Se fosse stata soltanto Zoe ad acconsentire all’esame del sangue, avrei forse avuto qualcosa su cui lavorare, a causa della sua età. Era un’altra di quelle situazioni in cui doveva esserci un adulto a consigliarla. Ero piuttosto sicuro che la polizia avesse registrato il consenso, ma mi ripromisi comunque di controllare.
«Il rapporto sul traffico?»
«Richiesto».
«Quanto ci vorrà?»
«Faremo il prima possibile… Lo avremo alla fine della settimana, probabilmente».
In quelle fasi preliminari del procedimento, parte del mio lavoro consisteva nell’assicurami che la polizia avesse le prove necessarie per sostenere ogni singolo elemento del reato che la procura avrebbe presentato in tribunale. Avrei avuto bisogno di ricevere tutti i risultati degli esami e i documenti prima di potermi fare un’opinione, ma la gravità della voce del poliziotto e l’apparente rigida adesione al protocollo mi suggerivano che, almeno per quanto riguardava quell’ambito dell’indagine, le cose per Zoe non si mettevano affatto bene. Se fossi mai riuscito a trovarle una linea di difesa, ritenevo improbabile che si nascondesse nei dettagli procedurali, nei fatti relativi all’incidente o nella qualità del trattamento riservatole in seguito perché, fino a quel momento, la polizia sembrava aver fatto tutto da manuale.
«Dovrete rilasciarla su cauzione. Non potete tenerla dentro, è troppo giovane».
Mi domandavo se avrebbe avuto da ridire, a causa della gravità di ciò che Zoe aveva fatto, ma non fu così.

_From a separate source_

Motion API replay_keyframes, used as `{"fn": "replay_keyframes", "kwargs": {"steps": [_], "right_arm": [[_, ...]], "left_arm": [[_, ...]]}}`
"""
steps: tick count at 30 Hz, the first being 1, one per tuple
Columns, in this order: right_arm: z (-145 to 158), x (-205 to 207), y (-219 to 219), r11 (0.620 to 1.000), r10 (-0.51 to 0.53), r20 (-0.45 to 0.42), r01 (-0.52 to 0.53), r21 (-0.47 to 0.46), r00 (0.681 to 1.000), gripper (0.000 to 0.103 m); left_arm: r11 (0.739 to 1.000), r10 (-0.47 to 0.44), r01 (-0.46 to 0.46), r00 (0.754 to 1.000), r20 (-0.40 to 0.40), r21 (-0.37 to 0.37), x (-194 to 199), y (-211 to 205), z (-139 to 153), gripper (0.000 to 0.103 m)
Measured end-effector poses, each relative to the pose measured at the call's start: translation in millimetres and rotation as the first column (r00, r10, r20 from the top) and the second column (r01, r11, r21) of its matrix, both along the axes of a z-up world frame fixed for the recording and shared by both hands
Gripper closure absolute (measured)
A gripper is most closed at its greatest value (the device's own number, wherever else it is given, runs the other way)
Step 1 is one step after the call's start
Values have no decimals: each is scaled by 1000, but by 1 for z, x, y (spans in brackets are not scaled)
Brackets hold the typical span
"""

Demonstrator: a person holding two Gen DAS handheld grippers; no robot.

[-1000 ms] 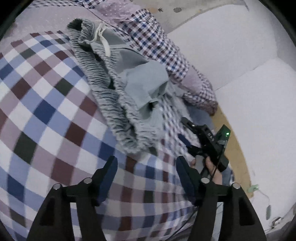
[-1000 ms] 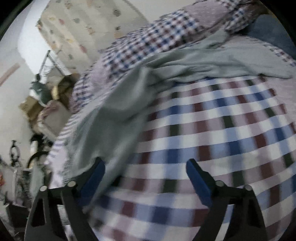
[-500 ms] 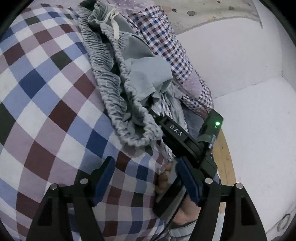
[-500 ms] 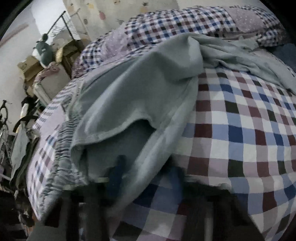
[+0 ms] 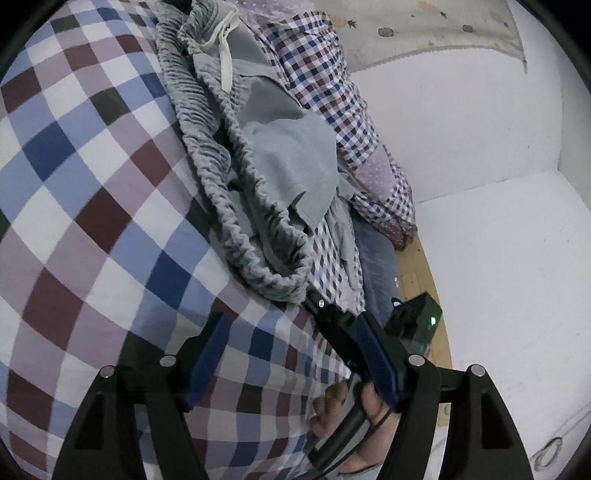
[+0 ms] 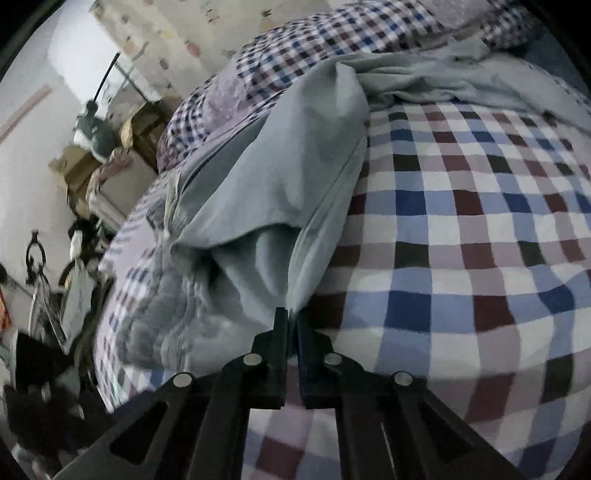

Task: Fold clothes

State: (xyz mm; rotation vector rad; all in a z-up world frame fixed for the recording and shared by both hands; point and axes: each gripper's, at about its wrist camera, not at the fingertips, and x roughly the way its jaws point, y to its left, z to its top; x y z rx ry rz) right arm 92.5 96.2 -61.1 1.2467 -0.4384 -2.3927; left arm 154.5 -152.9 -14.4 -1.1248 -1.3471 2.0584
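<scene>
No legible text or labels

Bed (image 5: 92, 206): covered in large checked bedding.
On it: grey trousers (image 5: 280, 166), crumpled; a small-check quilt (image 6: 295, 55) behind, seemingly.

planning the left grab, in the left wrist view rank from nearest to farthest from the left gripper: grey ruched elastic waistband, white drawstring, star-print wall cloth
From the left gripper:
1. Grey ruched elastic waistband, just ahead, its near end pinched by the right gripper.
2. White drawstring, top centre.
3. Star-print wall cloth, top right, behind the bed.
</scene>
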Motion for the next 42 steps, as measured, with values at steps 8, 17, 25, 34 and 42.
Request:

«Non credo che ci saranno problemi, naturalmente a determinate condizioni».
«Bene. Ne possiamo discutere. Quindi la accusate di “omicidio per guida pericolosa sotto l’effetto di sostanze alcoliche”».
«Mi dispiace», mormorò lui, ma in realtà voleva dire “Sì”.
Ci alzammo in piedi. Le sedie non si mossero, perché erano fissate al pavimento. Con una forte stretta di mano, il poliziotto aggiunse: «È una brutta storia. È un peccato. È solo una bambina».
Annuii. Ero d’accordo con lui, ma mi domandai se le famiglie dei ragazzini morti l’avrebbero pensata alla stessa maniera.
Prima di lasciare la stanza, chiesi: «Lei lo sa? Dei morti?»
«Sa dei primi due, ma non della ragazza morta in ospedale. Mi dispiace».
Di nuovo quelle parole.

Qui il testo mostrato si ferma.